Hi!

> > Thus I wanted to ask if the Release Team has had any internal
> > discussions on how to better utilize Salsa CI for ensuring Forky has
> > minimal amount of regressions?
>
> I recall you asked this question before. (I didn't bother to search for
> it). Before diving into specifics, let me ask the question: what exactly
> are you trying to achieve with the questions you raise?

>From the end of my email:

"I do however feel that the Release Team should in *some* way reward
packages and maintainers who diligently keep CI green and quality high
to foster a culture that testing, reading test results and proactively
caring about quality is valued."

> > Are there any new quality assurance tools you would like the Salsa CI
> > pipeline to run by default on all Debian packages in an effort to
> > prompt maintainers to ensure those tests pass?
>
>
> I think salsa-ci is already trying to track what we use, and more.

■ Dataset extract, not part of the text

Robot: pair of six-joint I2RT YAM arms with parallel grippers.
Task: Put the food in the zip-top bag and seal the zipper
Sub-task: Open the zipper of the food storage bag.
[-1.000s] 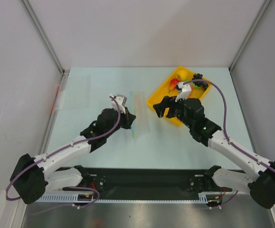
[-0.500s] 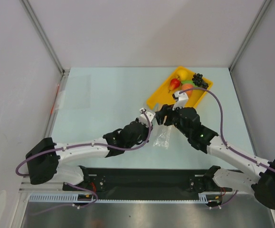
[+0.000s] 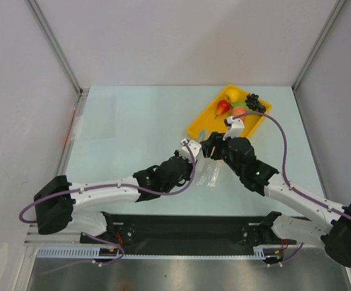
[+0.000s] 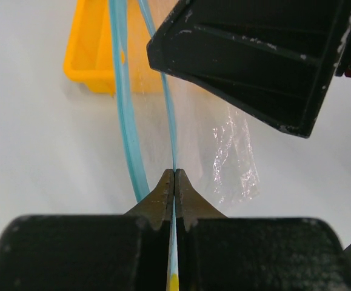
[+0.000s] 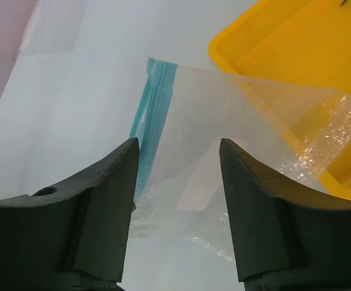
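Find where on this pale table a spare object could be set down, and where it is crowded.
Free: the bare table between the left wall and the yellow rectangular plastic tray, beyond the arms. Crowded: front centre, where the left gripper and right gripper meet at the clear zip-top bag.

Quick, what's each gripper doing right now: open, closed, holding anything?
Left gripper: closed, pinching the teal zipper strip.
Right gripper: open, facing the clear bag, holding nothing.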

Maybe
> it's good to be aware of a recent change in britney2 where we made some
> lintian tags blockers:
> https://salsa.debian.org/release-team/britney1/-/blob/master/britney?ref_type=heads#L197

If those tags are errors in Lintian, the Salsa CI Lintian job would
fail and flag these immediately.

> There is bug #944459.

Roger that, filed
https://salsa.debian.org/salsa-ci-team/pipeline/-/issues/535 now.

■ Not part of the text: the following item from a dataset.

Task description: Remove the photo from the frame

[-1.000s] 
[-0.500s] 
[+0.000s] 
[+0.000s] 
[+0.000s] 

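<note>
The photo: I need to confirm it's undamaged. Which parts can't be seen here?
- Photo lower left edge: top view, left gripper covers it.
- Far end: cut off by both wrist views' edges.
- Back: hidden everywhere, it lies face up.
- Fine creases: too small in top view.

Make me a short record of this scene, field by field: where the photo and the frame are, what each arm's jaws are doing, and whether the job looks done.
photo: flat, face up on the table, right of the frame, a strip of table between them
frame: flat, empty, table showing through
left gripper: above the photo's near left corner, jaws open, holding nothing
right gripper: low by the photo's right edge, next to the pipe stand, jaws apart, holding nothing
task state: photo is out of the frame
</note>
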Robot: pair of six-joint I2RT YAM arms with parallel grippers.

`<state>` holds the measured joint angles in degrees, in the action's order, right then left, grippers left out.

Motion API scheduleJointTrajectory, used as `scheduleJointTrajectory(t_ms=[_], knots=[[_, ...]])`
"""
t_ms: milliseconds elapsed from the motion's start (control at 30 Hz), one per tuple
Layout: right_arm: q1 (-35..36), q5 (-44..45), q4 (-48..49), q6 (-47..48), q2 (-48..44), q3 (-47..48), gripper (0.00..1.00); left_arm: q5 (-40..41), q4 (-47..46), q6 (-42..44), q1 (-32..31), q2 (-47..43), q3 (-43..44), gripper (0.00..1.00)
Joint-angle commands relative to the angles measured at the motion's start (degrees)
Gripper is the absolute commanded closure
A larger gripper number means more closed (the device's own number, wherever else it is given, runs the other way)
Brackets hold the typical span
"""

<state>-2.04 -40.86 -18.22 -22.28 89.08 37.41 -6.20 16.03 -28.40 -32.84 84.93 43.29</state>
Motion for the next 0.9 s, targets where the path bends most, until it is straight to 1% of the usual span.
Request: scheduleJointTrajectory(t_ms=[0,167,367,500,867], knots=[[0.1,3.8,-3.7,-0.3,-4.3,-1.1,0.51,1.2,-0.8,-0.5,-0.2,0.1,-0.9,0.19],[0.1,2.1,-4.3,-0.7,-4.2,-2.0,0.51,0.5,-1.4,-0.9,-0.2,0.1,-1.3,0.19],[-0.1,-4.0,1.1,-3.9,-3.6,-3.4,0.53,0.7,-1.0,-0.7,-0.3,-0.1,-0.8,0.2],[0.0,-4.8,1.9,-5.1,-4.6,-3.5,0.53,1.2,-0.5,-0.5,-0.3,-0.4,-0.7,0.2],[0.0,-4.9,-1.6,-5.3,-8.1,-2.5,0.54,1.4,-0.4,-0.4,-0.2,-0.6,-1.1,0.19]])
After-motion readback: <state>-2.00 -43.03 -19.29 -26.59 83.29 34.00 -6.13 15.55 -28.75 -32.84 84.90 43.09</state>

> > Are there any plans to incorporate the Salsa CI status in unstable ->
> > testing migrations?
..
> Which checks in salsa-ci do you see regularly failing that we don't
> already check with the current policies in britney2? How to determine

It's not about the individual tests, but about the culture of actually
caring for testing _before_ upload. There are hundreds of examples of
packages that failed in builds or autopkgtests or piuparts where the
failure was easily visible on Salsa CI, but the maintainer didn't
bother to test (either they didn't use Salsa CI, or they had it
enabled but didn't bother to check the results). For example yesterday
I was looking into etcd failures on autopkgtests which actually
already were visible prior to upload, but the person doing the upload
didn't bother to look at Salsa CI because of cultural issues.

> "if the git repo is up-to-date with what was uploaded"? CI in salsa
> (AFAIK) can be tuned per repository, in my opinion we would need to know
> what is enabled and what is disabled in the pipeline to judge anything.

I don't think you need to check the jobs, you are now focusing on too
small of a detail and not the bigger picture. You can just use the
status vcswatch is already giving about if the contents was pushed to
git or not, and if there was a passing CI or not. Who knows, vcswatch
might in future even check CI status from other forges than just Salsa
and if the Release Team wants to promote a better testing / CI culture
now by using the vcswatch results it would carry over to any future
forge or CI system kind of automatically.